▶ WHAT IS NEEDED
Transcribe the full listing exactly, and drop every picture.

▶ DATA
----
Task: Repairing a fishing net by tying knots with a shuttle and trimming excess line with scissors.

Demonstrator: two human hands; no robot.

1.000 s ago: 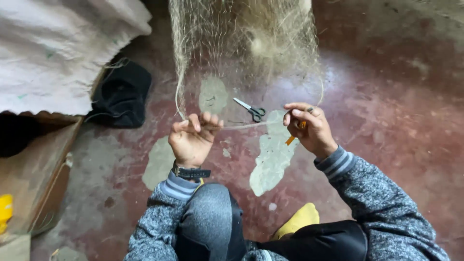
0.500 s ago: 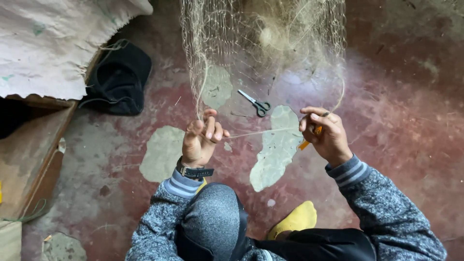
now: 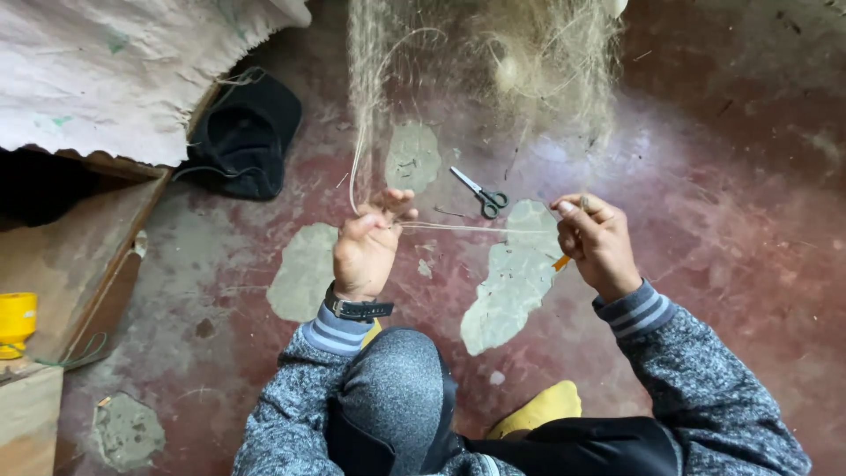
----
▶ SOLUTION FOR THIS EXERCISE
Task: Repairing a fishing net by tying knots with a shuttle and trimming excess line with scissors.

Demonstrator: two human hands; no robot.

1.000 s ago: 
0.500 s ago: 
now: 

The exercise is complete with this answer.